Due to online hard/semi-hard mining batch size plays a crucial role in the effectiveness of DML algorithms like triplet-loss or lifted structures. However, it is unclear if larger batches are similarly useful or even required for non-mining DML algorithms, especially proxy-based losses. Thus, we re-trained several methods on the previously found hyper-parameters, but with varying batch sizes between 2 and 128. Results on CUB200 are seen on Figure 2; we witnessed the same characteristics on the other two datasets as well.
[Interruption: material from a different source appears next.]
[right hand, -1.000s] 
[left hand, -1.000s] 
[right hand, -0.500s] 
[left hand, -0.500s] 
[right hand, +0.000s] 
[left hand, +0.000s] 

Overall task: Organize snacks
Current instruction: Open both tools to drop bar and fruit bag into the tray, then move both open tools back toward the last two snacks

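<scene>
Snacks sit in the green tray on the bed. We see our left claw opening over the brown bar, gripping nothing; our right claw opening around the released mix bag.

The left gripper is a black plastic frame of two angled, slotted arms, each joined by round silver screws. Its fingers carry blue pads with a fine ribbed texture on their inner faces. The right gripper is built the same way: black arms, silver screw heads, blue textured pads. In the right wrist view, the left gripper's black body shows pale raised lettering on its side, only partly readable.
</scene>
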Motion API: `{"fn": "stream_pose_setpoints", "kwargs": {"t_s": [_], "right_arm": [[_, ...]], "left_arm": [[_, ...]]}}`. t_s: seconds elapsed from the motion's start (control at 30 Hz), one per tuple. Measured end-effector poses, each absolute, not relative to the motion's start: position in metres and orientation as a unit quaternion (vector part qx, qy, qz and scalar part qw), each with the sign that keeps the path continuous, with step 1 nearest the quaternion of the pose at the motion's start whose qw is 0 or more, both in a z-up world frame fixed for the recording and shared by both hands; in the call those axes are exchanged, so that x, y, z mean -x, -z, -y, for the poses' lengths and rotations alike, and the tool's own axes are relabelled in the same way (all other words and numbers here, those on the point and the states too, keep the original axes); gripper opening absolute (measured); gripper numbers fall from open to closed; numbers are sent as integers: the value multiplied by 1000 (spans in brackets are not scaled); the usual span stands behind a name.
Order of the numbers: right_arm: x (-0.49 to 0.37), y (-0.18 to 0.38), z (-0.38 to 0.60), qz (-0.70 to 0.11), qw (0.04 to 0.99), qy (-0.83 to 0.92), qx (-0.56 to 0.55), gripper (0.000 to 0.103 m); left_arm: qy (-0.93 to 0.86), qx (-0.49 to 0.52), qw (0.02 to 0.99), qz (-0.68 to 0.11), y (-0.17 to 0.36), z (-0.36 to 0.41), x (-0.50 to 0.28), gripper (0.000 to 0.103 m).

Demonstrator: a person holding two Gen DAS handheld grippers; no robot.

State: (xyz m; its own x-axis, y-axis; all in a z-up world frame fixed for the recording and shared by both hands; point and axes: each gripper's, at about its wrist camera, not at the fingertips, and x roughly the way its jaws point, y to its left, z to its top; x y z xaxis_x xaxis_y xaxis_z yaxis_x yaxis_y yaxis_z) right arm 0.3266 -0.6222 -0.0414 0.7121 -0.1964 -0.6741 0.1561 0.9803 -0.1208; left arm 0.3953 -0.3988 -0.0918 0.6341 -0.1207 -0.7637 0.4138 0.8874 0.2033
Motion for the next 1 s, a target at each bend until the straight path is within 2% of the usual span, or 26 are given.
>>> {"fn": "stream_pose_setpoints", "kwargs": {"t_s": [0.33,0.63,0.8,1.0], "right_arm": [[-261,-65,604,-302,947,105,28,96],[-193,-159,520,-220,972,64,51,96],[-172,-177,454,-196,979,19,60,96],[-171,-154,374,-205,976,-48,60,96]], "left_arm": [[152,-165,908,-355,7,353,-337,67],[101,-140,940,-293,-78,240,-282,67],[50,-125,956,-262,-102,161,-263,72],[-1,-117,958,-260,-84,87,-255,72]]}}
We found that except the proxy-softmax method all other loss functions benefit from a larger batch size. This result hints that in order to learn a more compact representation (i.e. small embedding size) a larger slice of the global latent space is necessary to be considered during training. This also explains why the proxy-softmax method achieves a higher score even with small batch sizes. The performance of margin loss declines with larger batch sizes above 32 which we attribute to its distance-weighted sampling that acts as an effective online mining operation.

5 Conclusions

In this paper we explored state of the art deep distance metric learning approaches. We shared their performance numbers across standard datasets under same hyper-parameter settings which has not been done before. We have also shared our insights into why a particular approach does well in a particular set of conditions but not well in others. We found that recent deep metric learning algorithms perform very differently under conditions that were establish in earlier papers. However, our results indicate that the underlying relationship between the performance of loss functions and the models’ embedding size, feature extractor, and batch size is not trivial and require further research to deepen our understanding.